燕子衍阴阳怪气道。
“还能为什么呀?不过是某人二少夫人的位置不保,又瞧上世子夫人的位置了。真是令人作呕,若真是一对璧人,何需名分。我做主,允二叔母来我大房做个贵妾,好成全你和我父亲感人至深的真挚爱恋。”
一旁的阮绮这下子再也忍不了这种羞辱了。
“燕子衍,你未免太猖狂了?你眼里还有没有长辈?”
燕子衍冷笑道。
“长辈,你也配?一对男盗女娼的货色,还有脸在我面前装长辈?是我太给你脸了,是吗?”
阮绮气的浑身都在发抖,她下意识看向燕晟。
燕晟抿了抿唇,看向燕子衍的目光逐渐泛着冷意,可他还没说话呢,就见燕子衍声音幽冷。
“你最好想清楚,你要说什么?我的软肋是我娘,可你的软肋是这个女人和那对杂种。我娘若少一根汗毛,我便叫二房片甲不留,绝不出虚言。”

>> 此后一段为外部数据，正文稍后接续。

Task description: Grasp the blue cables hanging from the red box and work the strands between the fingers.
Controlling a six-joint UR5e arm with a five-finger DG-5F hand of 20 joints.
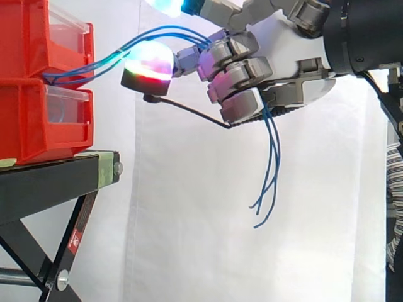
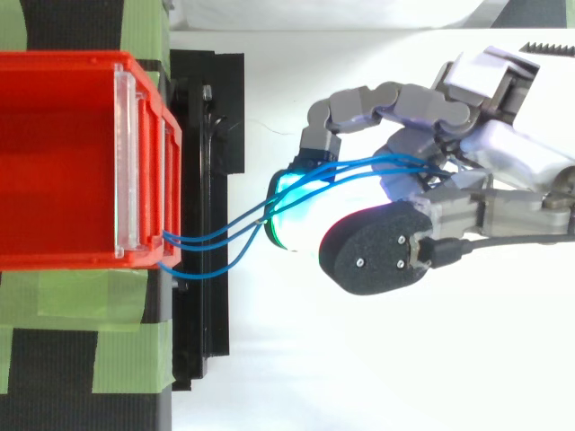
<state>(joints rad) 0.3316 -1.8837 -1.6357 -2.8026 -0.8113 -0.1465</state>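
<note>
Against the white curtain [image 1: 189, 220], curled fingers [image 1: 236, 69] clasp thin blue cables [image 2: 386, 162] trailing from a glossy red box [image 1: 25, 126].

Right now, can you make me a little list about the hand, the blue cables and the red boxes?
hand: shut, fingers curled round the blue cables
blue cables: run from the front of the red bins into the fingers; loose ends dangle below the hand
red bins: two, stacked on the black stand
</note>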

一旁的燕国公夫妻看着针锋相对的两父子,国公夫人柳青秀痛惜道。
“唉,造孽啊,造孽啊,早知如今,当初便是国公府绝嗣,也绝不会叫老大兼祧二房啊……”柳青秀看着父子相残这一幕,恨不得晕厥过去。
这时,燕开霁再也忍受不了当下的场景,暴喝一声,质问长子。
“老大,到底发生了何事?你说,否则休怪我将你赶出府。”
燕晟迟迟不语,一旁的燕子衍添油加醋道。
“他哪敢说自己痴恋弟妹,却见二叔回府另立妻室,便被美色冲昏了头脑,想我娘让出正妻之位,给他的心肝宝贝腾位置。”

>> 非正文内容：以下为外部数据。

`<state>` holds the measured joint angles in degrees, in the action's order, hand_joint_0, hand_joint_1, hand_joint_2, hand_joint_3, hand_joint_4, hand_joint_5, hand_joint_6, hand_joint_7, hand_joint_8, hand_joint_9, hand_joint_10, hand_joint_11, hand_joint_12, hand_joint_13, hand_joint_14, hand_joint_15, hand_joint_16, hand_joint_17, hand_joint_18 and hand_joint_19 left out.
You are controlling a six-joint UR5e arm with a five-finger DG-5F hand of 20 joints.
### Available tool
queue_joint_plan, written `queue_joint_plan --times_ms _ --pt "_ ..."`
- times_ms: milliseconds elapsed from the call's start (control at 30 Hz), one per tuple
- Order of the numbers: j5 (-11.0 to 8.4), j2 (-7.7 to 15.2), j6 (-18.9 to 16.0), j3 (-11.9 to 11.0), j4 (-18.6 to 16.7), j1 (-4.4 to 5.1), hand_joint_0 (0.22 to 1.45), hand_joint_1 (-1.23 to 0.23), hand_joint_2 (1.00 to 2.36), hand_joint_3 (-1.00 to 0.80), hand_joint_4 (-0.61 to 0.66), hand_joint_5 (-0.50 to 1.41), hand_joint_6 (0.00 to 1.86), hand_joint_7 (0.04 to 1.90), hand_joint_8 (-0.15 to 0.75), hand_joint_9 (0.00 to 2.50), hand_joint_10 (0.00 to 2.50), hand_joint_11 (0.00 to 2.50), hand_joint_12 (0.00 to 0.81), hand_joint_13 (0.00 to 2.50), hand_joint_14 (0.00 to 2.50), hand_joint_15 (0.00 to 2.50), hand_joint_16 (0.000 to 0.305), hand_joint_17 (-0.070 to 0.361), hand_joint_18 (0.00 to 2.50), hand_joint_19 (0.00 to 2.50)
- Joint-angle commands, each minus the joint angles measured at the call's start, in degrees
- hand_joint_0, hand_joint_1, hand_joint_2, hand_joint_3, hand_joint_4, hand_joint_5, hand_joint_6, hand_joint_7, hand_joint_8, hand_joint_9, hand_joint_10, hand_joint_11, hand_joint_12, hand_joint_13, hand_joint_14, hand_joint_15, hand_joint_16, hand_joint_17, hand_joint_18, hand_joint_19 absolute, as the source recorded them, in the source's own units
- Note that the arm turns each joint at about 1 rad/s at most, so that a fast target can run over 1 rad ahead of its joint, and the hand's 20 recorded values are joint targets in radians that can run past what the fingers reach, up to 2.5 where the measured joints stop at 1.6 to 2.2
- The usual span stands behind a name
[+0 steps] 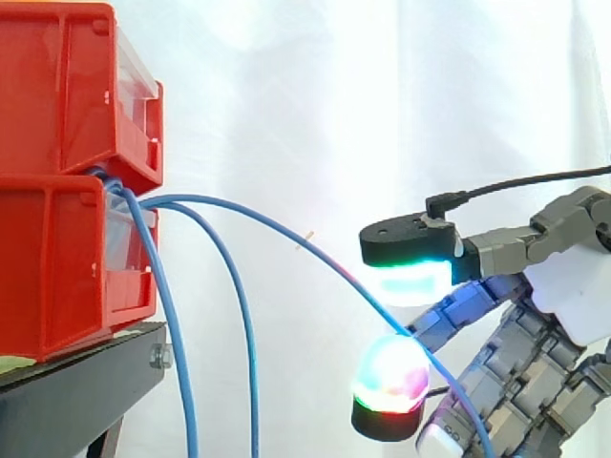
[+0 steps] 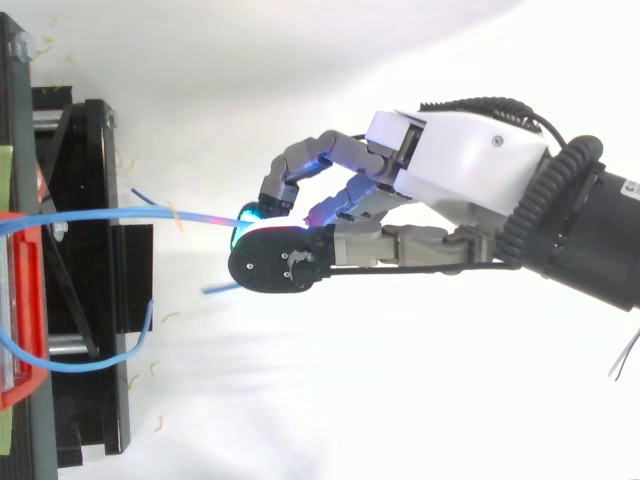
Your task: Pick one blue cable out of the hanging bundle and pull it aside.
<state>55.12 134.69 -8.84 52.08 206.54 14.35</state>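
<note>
Several thin blue cables come out between two stacked red bins [image 1: 57, 239] at the left. One blue cable [image 1: 286, 234] is drawn out to the right in a long arc, away from the others. It runs between the glowing pads of my hand [image 1: 573, 296] and drops below them. In the top view this same cable [image 2: 120, 216] stretches from the bins to the curled fingers of my hand [image 2: 470, 165], which pinch it against the thumb. Two other blue cables [image 1: 181, 363] [image 1: 250, 382] hang straight down near the bins.
The bins rest on a black stand [image 1: 76, 382], seen from above as a black frame [image 2: 90, 200] at the left. A slack blue loop [image 2: 80, 365] lies over the stand's lower part. A white curtain fills the background.
</note>
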Motion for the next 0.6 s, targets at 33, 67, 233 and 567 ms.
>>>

一番冷嘲热讽,叫阮绮脸上青一阵白一阵。一旁的燕旻更是抬着一只受伤的手,看向自己的妻子,轻声询问。
“绮儿,可有此事?”
阮绮脸上慌张,下意识反驳。
“大房的事,我哪里会知道?”
燕旻叹了口气,声音逐渐变得飘渺。
“我竟然有些后悔我回来了。”
阮绮一听这话,当下急了。
“燕旻?”
燕旻深深的看了眼她,语气说不出来的复杂,道。
“当日我回青萝苑,在衣橱里看到的那些男装,误以为你是为我做的,其实是你为大哥做的衣服吧。”
霎时间,阮绮脸色极度难看,她嘴巴张了又张,想说些什么,却不知道怎么开口。